AVAILABLE RECORDS
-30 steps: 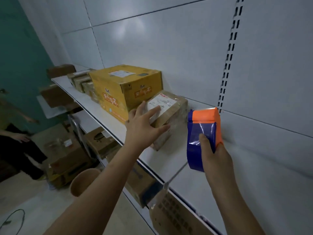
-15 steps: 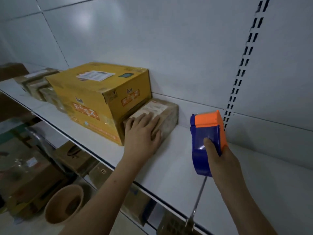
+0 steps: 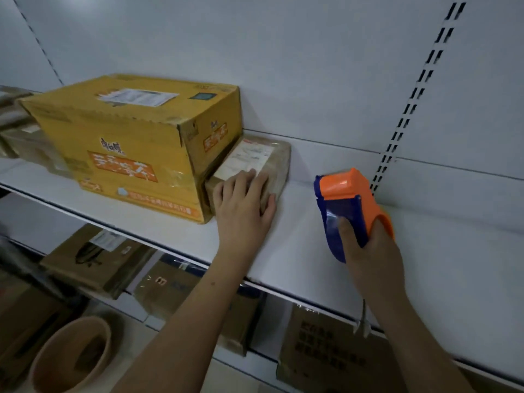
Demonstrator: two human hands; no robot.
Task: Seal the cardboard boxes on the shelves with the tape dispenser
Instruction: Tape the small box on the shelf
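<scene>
Left hand (image 3: pixel 243 207) laid flat, fingers straight, on small brown box (image 3: pixel 263 163) on white shelf (image 3: pixel 297 251), box touching large yellow box (image 3: pixel 133 140), right hand (image 3: pixel 371 251) gripping orange-and-blue tape dispenser (image 3: pixel 344 199) near the small box

Orange on top and deep blue below for the tape dispenser (image 3: pixel 347 205), blue under the right thumb. Plain brown with a white printed label for the small box (image 3: pixel 256 163) under the left fingers; beside them, yellow with orange lettering for the big box (image 3: pixel 136 148). White for the shelf (image 3: pixel 297 251).
</scene>
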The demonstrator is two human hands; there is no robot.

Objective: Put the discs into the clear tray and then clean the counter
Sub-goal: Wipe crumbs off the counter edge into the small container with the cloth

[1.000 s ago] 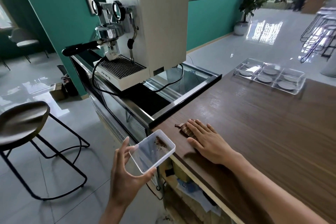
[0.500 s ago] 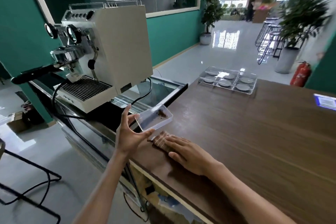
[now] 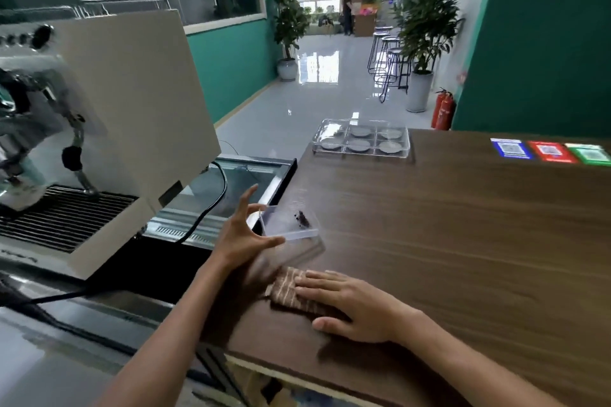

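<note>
A clear six-compartment tray point(image 3: 318, 138) stands at the far edge of the wooden counter point(image 3: 463, 241), with grey discs point(image 3: 360, 131) lying in several of its compartments. My left hand point(image 3: 243, 241) pinches the left end of a small clear container point(image 3: 284, 225) between thumb and fingers, just above the counter's left side. A dark clump of crumbs point(image 3: 302, 219) lies inside the container. My right hand point(image 3: 350, 304) rests flat, palm down, on a brown striped cloth point(image 3: 286, 287) near the counter's front-left corner.
A white espresso machine point(image 3: 125, 116) with a black cable stands left of the counter, above a glass-topped display case point(image 3: 241, 180). Blue, red and green code stickers point(image 3: 549, 151) lie at the counter's far right. Plants, bar stools and a fire extinguisher stand on the floor beyond.
My left hand has lifted the small clear container from below the counter's edge to over the counter. The cloth under my right hand shows more. The view has swung right.
</note>
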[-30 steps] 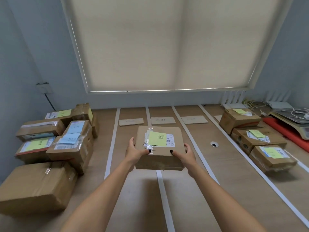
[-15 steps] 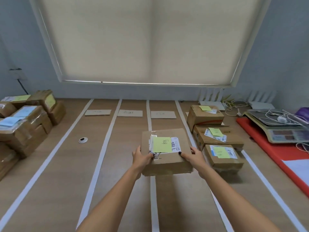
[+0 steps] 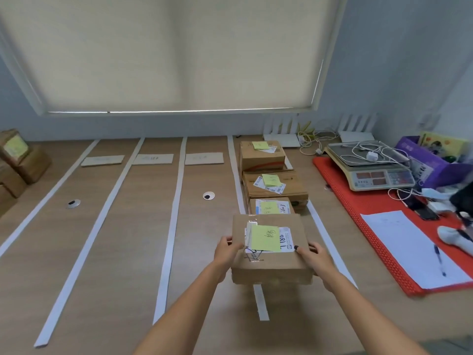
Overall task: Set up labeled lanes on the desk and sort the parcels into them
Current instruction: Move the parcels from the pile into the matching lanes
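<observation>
Both hands, left (image 3: 226,252) and right (image 3: 316,257), clamp the box (image 3: 271,262) above the tape (image 3: 261,301); lowered here, it could straddle lanes.

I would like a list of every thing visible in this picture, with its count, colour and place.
held parcel: 1, brown, above the near end of the rightmost lane
row parcels: 3, brown, rightmost lane
unsorted parcels: several, brown, far left
tape strips: several, white, along the desk
lane labels: 3, cardboard, far end
scale: 1, beige, on the red mat
paper sheet: 1, white, with a pen
left hand, right hand: gripping the held parcel
</observation>
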`<control>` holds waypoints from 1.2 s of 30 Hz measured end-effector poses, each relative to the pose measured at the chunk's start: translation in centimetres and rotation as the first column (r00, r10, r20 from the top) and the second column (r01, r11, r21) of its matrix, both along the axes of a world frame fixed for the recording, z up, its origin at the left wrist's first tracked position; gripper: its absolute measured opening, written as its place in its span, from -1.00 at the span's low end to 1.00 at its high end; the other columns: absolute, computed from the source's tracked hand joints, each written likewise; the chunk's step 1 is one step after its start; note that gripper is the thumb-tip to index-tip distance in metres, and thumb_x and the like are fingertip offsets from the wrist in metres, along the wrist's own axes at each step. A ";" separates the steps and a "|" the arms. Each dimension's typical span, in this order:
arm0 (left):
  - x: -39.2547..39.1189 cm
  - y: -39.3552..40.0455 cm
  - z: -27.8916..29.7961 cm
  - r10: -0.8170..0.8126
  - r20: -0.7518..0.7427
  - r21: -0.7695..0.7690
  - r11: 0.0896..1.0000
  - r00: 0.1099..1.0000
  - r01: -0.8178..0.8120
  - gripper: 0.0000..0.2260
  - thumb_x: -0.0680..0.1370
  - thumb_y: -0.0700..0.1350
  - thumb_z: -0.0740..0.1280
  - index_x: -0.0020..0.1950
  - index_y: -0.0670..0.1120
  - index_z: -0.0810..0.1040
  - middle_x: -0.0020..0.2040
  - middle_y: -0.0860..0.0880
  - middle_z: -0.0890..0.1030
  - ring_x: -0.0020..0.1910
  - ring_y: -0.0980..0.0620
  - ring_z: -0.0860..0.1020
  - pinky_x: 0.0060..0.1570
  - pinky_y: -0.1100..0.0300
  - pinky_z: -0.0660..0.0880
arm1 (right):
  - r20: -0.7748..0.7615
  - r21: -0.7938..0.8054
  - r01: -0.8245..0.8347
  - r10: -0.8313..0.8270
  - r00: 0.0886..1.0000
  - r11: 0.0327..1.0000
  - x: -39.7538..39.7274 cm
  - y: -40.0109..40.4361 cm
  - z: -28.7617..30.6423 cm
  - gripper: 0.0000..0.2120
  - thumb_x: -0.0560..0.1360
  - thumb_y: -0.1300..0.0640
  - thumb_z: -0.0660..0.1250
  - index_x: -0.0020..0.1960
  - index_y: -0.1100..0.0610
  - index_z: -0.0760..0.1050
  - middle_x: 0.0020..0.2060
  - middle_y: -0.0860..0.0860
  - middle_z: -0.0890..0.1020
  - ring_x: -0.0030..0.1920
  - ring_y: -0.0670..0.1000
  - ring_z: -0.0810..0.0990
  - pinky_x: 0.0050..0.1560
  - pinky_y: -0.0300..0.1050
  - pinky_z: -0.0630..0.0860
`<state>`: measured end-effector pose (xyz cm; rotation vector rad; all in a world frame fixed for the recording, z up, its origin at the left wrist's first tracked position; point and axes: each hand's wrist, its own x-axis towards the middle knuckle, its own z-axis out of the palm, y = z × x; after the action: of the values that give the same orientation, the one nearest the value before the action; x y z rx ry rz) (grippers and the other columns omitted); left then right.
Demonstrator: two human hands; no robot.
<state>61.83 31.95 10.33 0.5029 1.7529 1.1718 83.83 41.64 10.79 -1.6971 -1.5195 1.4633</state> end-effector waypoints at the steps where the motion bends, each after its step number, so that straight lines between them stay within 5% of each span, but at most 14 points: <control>1: 1.0 0.3 -0.3 -0.017 0.008 -0.019 1.000 1.000 0.017 -0.76 0.55 -0.14 0.27 0.19 -0.08 0.37 0.21 -0.06 0.49 0.14 -0.02 0.48 0.01 0.12 0.47 | 0.009 -0.014 0.011 -0.011 1.000 1.000 1.0 0.2 -0.3 -0.54 0.45 0.02 0.36 0.31 0.09 0.40 0.06 -0.01 0.52 0.03 0.02 0.53 -0.10 -0.11 0.46; 5: 4.2 1.9 -1.7 -0.069 0.034 -0.072 0.995 0.997 0.072 -0.81 0.55 -0.18 0.21 0.16 -0.08 0.40 0.19 -0.06 0.51 0.17 -0.05 0.47 0.16 0.04 0.44 | 0.033 -0.009 0.043 -0.042 0.999 0.999 4.0 1.5 -1.6 -0.54 0.45 0.08 0.35 0.33 0.11 0.40 0.20 0.05 0.53 0.05 0.03 0.52 -0.01 -0.11 0.44; 9: 5.9 3.3 -3.0 -0.133 0.054 -0.110 0.984 0.990 0.139 -0.76 0.53 -0.20 0.19 0.19 -0.10 0.43 0.21 -0.09 0.50 0.20 -0.09 0.46 0.02 0.08 0.40 | 0.092 -0.007 0.033 -0.033 0.995 0.999 4.7 3.9 -2.3 -0.35 0.47 0.09 0.36 0.47 0.17 0.20 0.43 0.09 0.33 0.39 0.11 0.33 0.30 -0.02 0.31; 12: 6.0 4.2 -3.6 -0.123 0.114 -0.123 0.983 0.986 0.136 -0.74 0.54 -0.22 0.18 0.22 -0.11 0.42 0.23 -0.08 0.48 0.22 -0.09 0.44 0.04 0.05 0.45 | 0.109 -0.049 -0.011 0.016 0.994 0.999 4.4 5.5 -3.0 -0.31 0.47 0.11 0.36 0.50 0.17 0.13 0.47 0.09 0.25 0.45 0.13 0.25 0.37 0.00 0.24; 28: 5.0 6.3 -4.2 -0.135 0.111 -0.206 0.966 0.985 0.156 -0.71 0.58 -0.15 0.15 0.30 -0.06 0.37 0.26 -0.06 0.42 0.20 -0.09 0.42 0.15 -0.03 0.50 | 0.175 -0.120 -0.069 0.090 0.980 0.990 3.3 6.9 -4.1 -0.32 0.49 0.16 0.33 0.51 0.14 0.09 0.47 0.11 0.25 0.43 0.15 0.26 0.36 0.01 0.26; 36: 0.6 5.3 -1.1 -0.204 -0.078 -0.138 0.972 0.976 0.192 -0.52 0.57 -0.11 0.19 0.48 -0.08 0.19 0.41 -0.12 0.33 0.29 -0.06 0.38 0.23 0.07 0.40 | 0.285 0.175 -0.040 -0.012 0.958 0.984 0.5 6.2 0.3 -0.39 0.45 0.20 0.37 0.43 0.18 0.21 0.34 0.18 0.41 0.26 0.20 0.44 0.14 0.00 0.41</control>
<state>62.47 37.28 9.26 0.6455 1.7973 0.9016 84.36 47.85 11.08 -1.8490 -1.7564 1.0825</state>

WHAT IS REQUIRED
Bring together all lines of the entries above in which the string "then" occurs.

YOUR SOLUTION
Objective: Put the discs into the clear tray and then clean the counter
`<state>`: measured end-effector pose (xyz cm; rotation vector rad; all in a world frame fixed for the recording, z up, its origin at the left wrist's first tracked position; point and axes: each hand's wrist, its own x-axis towards the middle knuckle, its own z-axis out of the palm, y = z × x; after the action: of the values that give the same orientation, the one nearest the value before the action; x y z rx ry rz) (grippers and the other columns omitted); left then right.

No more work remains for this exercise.